I am not sure how I came by my copy of this book - I'm guessing it was a long-ago library book sale - ? In any case, it's been gathering dust on my TBR pile for many years now, even though I have enjoyed a couple of the author's other books, so I have no idea why I didn't immediately read this book.
As it happens, now that I have read it, I don't know what to think. The word that kept coming to my mind while I was reading was "self-indulgent." My heavy paperback copy is 675 pages and I just feel that the same story could have been told in less than half the pages. Page-long paragraphs ramble endlessly, but amount to nothing more than lists and overly wordy descriptions we don't need. There are so many characters it's hard to keep track of them all, especially once we find out that two of the men in the book are basically the fathers of more than half the characters, since their chief pastime seems to be seducing anything female that walks within 3 feet of their trousers. This book had more extramarital pregnancies and childbirth scenes than the last several hundred books I've read combined.
Most of the characters are enigmatic and seem to do things for no particular reason, as we are never allowed to find out what makes them tick. Characters are surly and unlikeable and then they walk into the sea and their dead bodies wash up on shore a bit later. There is no character development, no relation to the plot, it just happens and then we are on to the next inconvenient pregnancy.

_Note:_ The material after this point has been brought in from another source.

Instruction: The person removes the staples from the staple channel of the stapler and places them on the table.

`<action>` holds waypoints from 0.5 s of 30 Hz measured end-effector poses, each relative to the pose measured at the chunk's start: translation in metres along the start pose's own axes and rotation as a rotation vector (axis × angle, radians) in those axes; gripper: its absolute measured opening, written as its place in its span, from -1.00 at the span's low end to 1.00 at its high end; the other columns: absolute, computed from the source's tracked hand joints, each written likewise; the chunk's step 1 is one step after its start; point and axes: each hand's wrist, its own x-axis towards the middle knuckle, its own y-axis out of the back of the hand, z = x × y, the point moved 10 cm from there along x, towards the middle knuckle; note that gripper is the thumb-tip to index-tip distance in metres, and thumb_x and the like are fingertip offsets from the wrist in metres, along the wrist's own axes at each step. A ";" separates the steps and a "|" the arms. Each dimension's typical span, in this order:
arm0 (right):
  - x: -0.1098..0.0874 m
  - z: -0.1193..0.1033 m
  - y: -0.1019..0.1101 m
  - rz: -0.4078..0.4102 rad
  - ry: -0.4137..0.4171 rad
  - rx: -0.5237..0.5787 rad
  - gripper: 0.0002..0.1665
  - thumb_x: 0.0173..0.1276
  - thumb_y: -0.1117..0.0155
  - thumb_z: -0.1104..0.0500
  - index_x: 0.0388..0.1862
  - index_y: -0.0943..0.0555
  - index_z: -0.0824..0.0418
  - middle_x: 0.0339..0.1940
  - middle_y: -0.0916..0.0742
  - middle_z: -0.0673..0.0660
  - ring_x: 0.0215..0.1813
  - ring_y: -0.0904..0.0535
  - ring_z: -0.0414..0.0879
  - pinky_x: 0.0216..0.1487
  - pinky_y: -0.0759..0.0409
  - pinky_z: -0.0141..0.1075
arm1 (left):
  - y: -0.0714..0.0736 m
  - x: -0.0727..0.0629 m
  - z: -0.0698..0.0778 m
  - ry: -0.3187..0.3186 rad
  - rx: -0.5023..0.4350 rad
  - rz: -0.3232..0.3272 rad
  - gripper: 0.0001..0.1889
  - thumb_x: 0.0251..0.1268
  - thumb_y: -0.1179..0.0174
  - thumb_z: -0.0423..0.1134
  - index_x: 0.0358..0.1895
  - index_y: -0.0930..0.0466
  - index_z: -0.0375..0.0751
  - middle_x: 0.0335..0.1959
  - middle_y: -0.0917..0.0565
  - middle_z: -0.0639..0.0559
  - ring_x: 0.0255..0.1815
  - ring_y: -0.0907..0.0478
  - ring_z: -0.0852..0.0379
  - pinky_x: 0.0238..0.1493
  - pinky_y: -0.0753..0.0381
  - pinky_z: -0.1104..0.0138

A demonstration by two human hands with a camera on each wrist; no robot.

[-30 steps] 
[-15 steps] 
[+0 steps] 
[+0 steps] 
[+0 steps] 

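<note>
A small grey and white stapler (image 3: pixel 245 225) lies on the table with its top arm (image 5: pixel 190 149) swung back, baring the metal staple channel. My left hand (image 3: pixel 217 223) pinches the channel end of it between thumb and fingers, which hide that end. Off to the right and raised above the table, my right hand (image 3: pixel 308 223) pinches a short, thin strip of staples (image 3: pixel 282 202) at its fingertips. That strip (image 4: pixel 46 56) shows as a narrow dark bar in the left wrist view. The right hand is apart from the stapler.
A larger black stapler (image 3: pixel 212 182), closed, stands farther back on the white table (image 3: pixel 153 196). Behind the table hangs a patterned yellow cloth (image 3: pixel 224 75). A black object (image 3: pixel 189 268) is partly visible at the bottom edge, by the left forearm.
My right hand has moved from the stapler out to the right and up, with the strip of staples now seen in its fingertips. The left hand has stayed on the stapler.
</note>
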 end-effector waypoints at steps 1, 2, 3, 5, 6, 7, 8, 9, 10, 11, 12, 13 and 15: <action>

The most frustrating part of the book is that I have a great interest in the time period (late 1800s - World War I). So much happened in those years, including women's suffrage, but the author seems to simultaneously ramble on about and gloss over these events in favor of yet another scene of someone confessing to being pregnant yet again. It's clear that the author did research, but I feel like it wasn't really put into play as much as it could have been. For example, one of the characters does go to prison for being a suffragette who is halfheartedly attempting to sabotage a museum to gain attention for the cause. We hear about how she tries to resist eating, and is force fed, and spends hours walking around her jail cell, but to be honest these are all things I read about in books when I was a kid - no deep research was needed to produce these scenes, I could have written them. We've now seen so many WW I scenes in movies and in other books that it wouldn't take ages of research to produce a few scenes set in that conflict either. It seems like such a wasted opportunity.
To be fair, some parts of the book were interesting. The puppets and the plays were intriguing, and the stories Olive writes for the children were obviously tied in to their lives (even if that was heavy handed and obvious). I feel like there was a cool story buried in here somewhere but it never materialized. I can't recommend this one I'm afraid.